══ Data section ══

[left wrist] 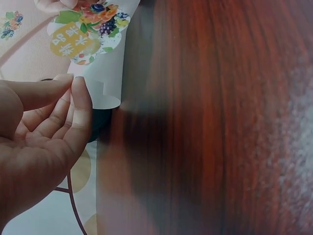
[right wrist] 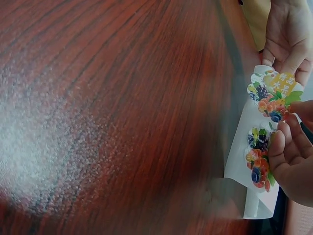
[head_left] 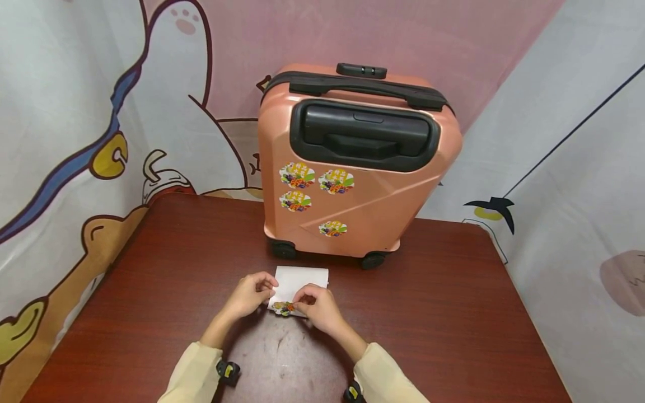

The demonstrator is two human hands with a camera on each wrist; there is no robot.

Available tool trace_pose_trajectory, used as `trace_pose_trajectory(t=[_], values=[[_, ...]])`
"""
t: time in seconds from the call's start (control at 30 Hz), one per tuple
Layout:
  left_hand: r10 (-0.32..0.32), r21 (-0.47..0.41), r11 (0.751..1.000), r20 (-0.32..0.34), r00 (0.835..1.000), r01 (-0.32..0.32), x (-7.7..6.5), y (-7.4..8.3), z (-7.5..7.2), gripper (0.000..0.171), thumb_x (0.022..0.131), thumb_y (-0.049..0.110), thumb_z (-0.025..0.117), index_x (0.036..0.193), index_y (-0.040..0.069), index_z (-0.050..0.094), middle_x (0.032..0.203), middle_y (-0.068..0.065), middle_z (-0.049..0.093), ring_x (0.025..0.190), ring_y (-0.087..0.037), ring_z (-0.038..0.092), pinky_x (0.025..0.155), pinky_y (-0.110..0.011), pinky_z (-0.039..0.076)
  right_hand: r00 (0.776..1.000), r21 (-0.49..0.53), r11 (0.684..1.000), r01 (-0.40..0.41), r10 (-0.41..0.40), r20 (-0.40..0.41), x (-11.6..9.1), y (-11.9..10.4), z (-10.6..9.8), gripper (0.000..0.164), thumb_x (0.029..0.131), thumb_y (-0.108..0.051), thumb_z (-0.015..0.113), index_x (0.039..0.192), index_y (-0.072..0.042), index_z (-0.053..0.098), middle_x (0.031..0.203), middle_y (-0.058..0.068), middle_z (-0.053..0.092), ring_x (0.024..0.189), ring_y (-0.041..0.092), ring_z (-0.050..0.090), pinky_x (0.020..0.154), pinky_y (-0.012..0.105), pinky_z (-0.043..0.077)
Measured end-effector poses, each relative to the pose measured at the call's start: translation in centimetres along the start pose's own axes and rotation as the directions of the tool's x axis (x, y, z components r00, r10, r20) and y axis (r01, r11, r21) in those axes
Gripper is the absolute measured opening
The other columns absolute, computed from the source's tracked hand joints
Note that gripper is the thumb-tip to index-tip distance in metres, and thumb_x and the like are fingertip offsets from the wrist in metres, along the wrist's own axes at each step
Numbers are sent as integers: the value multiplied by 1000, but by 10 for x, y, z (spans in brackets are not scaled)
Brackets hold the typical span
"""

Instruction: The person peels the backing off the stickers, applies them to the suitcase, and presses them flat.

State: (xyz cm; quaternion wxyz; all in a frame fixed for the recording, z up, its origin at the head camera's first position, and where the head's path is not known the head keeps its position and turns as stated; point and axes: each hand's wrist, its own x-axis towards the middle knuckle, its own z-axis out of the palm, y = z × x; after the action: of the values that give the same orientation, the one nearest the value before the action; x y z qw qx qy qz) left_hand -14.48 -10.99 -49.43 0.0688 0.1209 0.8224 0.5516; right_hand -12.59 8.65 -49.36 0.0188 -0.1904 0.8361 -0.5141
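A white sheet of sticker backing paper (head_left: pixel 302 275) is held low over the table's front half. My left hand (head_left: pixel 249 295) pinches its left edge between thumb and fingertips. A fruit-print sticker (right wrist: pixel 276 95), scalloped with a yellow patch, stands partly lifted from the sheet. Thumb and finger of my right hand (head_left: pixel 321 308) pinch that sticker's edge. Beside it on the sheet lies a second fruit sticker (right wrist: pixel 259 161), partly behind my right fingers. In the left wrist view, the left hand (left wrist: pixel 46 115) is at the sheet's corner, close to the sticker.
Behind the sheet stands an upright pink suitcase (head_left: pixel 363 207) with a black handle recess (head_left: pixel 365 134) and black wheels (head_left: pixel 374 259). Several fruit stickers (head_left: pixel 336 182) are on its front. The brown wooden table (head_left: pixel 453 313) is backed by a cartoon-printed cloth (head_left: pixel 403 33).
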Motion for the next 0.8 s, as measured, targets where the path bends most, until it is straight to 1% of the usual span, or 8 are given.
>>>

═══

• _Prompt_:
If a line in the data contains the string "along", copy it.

• _Response_:
Measured end-effector poses, each relative to the pose measured at the call's start: translation in centimetres along the start pose's own axes and rotation as the directions of the tool's x axis (x, y, z components r00, r10, r20) and y axis (r01, r11, r21) in those axes
Note that gripper is the thumb-tip to index-tip distance in metres, and thumb_x and the like are fingertip offsets from the wrist in metres, along the wrist's own axes at each step

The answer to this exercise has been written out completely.